The United Nations estimates the number of displaced in the Pweto region at 178,500, many of them children taken out of school who now risk becoming recruits for the rebels.

Tshombe founded an association to try to keep local youths out of the militia, with many of those displaced unable to afford monthly school fees of $2 (1.6 euros).

In Pweto itself, a school for displaced children opened last year with the same goal, taking in 180 youths aged nine to 15 — most of them orphans, some of them rescued from the clutches of armed groups.

Thirteen-year-old Adele was briefly held captive by militiamen after they murdered her parents.

“They used me as a cook, made me carry water,” she said. “I also carried a bucket full of bullets and a weapon. After two days they let me go, along with my sister”. Today, Adele hopes to become a schoolteacher.

The Pweto centre — financed on a two-year basis by a dozen different donors — is set to close in 2015 unless it finds a new source of funding.

For Ignace, who tells with a trembling voice how the militia shot his father in the back, that would spell disaster.

“Since I have no father, I have to study here to look after my little brother,” the 13-year-old said.

His schoolmate Mariam, whose parents were murdered in similar circumstances, speaks of their killers without hatred: “May God forgive them for what they did to our parents.” Her message to the fighters? “To stop what they are doing and let us rebuild our country.”

‘Going to burn you!’

Between January and October this year, nearly 4,700 homes in 75 villages were torched in the Pweto area, according to the NGO International Emergency and Development Aid.

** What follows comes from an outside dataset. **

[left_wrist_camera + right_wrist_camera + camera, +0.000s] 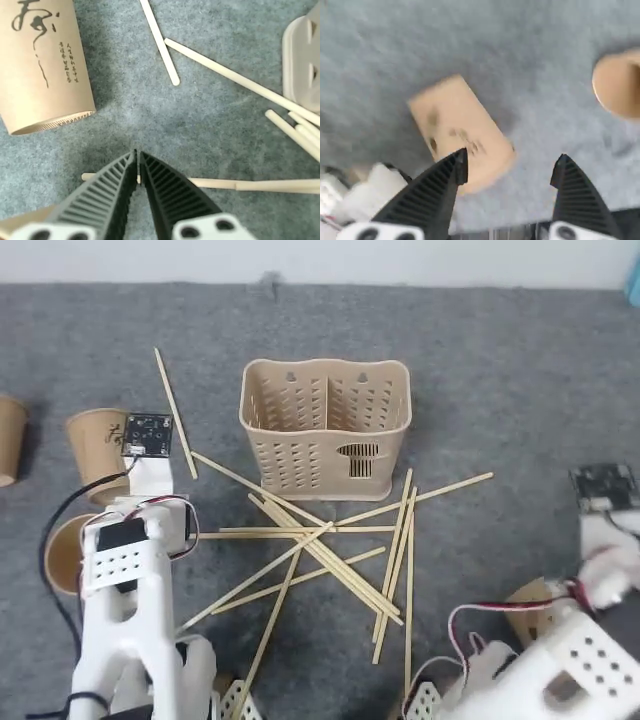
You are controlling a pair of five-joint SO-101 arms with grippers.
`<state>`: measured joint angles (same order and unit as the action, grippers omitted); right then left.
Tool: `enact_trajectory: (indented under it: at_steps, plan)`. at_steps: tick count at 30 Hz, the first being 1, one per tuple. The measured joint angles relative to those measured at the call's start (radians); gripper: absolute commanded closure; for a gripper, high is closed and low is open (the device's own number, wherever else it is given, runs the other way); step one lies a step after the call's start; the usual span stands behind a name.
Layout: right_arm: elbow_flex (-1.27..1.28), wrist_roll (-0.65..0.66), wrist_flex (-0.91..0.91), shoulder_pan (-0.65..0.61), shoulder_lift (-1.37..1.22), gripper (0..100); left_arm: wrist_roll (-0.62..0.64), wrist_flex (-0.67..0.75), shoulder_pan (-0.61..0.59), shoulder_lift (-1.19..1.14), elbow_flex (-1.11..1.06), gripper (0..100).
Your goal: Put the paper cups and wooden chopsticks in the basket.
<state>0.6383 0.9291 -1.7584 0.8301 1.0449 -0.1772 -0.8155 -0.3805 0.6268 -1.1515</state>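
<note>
**One chopstick (260,185) in the left hand (136,157), right hand (513,155) spread over a paper cup (460,135)**

The left hand was pressed together on the chopstick, which lay on the grey surface (500,360) near a second paper cup (42,65) on its side. The right hand hung wide above the toppled paper cup. More chopsticks (330,550) lay crossed before the upright basket (325,425).
</note>
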Motion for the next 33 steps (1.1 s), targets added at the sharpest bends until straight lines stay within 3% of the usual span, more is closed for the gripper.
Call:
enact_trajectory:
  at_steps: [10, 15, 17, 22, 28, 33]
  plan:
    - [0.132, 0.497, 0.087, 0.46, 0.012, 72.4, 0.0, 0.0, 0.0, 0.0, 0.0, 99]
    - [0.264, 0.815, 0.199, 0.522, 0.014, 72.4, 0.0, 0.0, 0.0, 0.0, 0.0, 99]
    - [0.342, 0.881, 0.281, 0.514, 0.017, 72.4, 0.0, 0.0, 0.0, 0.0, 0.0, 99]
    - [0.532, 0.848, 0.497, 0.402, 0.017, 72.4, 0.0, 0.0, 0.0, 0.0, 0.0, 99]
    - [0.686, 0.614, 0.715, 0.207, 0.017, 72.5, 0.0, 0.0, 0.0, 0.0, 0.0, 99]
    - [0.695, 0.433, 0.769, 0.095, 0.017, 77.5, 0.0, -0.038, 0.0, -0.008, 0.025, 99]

Along the road from Pweto to Kakolona, around 15 kilometres away, several villages have been razed to the ground.

“There’s one group that only carries out theft and extortion, while the others start fires,” said the group’s Jean-Pierre Ruti Mutembera.

The rebels are accused of enrolling fighters by force.

“They tell you, ‘You don’t want to join our movement? We’re going to burn you!’” said Marie-Louise Ngoy, a teacher at the school in Mwashi.

In Kakolona itself, a number of residents have dared return from exile to live beside what remains of the brick dwellings.

The army maintains a small outpost in the town, but a lieutenant explained that if the situation remains calm, the troops may be ordered to leave — a terrifying prospect for the displaced.

“If they ask the soldiers to go, the Mai-Mai will find out, and then they will come down on our heads,” warned one refugee, Kadjiba Katombo.